● **Activity**
Write out the data below exactly, from its first line to the line containing "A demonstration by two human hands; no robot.", that line included.

● **Collected material**

________________

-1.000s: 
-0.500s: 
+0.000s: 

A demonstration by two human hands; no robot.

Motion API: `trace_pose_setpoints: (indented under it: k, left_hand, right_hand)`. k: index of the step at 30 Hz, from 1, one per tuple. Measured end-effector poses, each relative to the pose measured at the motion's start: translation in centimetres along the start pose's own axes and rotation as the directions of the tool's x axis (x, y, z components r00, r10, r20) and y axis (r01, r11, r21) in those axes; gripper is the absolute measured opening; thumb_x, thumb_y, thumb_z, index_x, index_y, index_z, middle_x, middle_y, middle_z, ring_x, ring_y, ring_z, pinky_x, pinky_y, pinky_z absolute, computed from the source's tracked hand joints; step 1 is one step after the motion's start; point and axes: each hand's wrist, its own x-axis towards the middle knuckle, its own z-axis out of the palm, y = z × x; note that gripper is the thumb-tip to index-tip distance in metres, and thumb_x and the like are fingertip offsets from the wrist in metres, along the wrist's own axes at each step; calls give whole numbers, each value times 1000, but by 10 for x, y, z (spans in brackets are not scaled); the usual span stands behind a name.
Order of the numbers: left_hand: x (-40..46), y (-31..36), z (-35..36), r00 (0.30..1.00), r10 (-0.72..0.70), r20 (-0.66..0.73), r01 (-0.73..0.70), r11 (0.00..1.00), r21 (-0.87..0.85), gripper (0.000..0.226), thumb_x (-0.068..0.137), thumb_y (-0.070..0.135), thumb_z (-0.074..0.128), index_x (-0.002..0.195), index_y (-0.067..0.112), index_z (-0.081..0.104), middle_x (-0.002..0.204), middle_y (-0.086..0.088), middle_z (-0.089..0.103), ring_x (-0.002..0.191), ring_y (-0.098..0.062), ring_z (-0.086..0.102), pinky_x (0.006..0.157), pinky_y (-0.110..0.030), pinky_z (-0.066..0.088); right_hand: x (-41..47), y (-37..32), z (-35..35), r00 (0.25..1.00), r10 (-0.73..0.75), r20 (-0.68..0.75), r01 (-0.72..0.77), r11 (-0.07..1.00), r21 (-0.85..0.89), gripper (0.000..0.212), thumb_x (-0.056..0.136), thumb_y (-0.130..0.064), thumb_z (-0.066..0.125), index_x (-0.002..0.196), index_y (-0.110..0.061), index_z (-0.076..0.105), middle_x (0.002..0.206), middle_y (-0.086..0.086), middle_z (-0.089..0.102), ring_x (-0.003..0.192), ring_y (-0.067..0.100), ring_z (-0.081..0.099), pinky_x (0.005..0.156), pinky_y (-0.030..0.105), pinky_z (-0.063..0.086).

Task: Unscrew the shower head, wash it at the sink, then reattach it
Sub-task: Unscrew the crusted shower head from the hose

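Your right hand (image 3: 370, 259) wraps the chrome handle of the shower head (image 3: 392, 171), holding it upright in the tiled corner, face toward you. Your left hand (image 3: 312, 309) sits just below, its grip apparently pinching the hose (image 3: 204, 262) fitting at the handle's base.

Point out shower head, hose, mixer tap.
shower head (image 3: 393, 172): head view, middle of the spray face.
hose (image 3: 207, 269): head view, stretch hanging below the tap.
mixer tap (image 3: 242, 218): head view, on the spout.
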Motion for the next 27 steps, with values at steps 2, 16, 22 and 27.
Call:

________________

● **Exercise answer**
-1.000s: 
-0.500s: 
+0.000s: 

A demonstration by two human hands; no robot.

The answer was written out completely.